Start of Block
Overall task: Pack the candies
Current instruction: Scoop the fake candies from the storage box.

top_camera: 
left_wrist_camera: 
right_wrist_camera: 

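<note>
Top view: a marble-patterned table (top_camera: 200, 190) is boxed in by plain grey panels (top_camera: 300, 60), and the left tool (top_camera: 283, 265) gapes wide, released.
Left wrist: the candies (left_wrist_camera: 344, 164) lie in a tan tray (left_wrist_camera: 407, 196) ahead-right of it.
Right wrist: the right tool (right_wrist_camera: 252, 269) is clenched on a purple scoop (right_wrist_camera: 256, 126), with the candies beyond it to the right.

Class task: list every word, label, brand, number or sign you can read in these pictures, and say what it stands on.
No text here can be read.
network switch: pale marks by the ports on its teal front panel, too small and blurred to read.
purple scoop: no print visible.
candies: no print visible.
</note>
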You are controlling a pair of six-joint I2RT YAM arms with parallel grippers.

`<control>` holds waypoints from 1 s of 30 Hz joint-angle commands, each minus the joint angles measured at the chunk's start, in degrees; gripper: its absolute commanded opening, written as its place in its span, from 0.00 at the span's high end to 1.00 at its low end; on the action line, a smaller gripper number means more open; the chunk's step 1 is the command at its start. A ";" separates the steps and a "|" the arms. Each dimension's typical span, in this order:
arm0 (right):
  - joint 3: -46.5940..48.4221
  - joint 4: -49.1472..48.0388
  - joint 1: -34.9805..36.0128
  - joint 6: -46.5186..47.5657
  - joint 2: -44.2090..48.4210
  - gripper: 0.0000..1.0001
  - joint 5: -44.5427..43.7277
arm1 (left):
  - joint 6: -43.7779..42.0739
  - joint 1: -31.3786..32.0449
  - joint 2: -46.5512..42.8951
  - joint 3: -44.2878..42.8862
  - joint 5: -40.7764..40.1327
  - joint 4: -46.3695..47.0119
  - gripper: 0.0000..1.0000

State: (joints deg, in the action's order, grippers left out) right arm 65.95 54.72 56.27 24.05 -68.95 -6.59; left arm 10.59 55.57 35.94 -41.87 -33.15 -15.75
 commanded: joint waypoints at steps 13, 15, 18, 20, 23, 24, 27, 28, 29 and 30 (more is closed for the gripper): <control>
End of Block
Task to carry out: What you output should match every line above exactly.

The answer:
Overall task: Pack the candies
Current instruction: Scoop the fake candies from the storage box.

top_camera: 
left_wrist_camera: 
right_wrist_camera: 

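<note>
Top view: a marble-patterned table (top_camera: 200, 190) is boxed in by plain grey panels (top_camera: 300, 60), and the left tool (top_camera: 283, 265) gapes wide, released.
Left wrist: the candies (left_wrist_camera: 344, 164) lie in a tan tray (left_wrist_camera: 407, 196) ahead-right of it.
Right wrist: the right tool (right_wrist_camera: 252, 269) is clenched on a purple scoop (right_wrist_camera: 256, 126), with the candies beyond it to the right.

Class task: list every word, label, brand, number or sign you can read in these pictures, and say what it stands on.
No text here can be read.
network switch: pale marks by the ports on its teal front panel, too small and blurred to read.
purple scoop: no print visible.
candies: no print visible.
</note>
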You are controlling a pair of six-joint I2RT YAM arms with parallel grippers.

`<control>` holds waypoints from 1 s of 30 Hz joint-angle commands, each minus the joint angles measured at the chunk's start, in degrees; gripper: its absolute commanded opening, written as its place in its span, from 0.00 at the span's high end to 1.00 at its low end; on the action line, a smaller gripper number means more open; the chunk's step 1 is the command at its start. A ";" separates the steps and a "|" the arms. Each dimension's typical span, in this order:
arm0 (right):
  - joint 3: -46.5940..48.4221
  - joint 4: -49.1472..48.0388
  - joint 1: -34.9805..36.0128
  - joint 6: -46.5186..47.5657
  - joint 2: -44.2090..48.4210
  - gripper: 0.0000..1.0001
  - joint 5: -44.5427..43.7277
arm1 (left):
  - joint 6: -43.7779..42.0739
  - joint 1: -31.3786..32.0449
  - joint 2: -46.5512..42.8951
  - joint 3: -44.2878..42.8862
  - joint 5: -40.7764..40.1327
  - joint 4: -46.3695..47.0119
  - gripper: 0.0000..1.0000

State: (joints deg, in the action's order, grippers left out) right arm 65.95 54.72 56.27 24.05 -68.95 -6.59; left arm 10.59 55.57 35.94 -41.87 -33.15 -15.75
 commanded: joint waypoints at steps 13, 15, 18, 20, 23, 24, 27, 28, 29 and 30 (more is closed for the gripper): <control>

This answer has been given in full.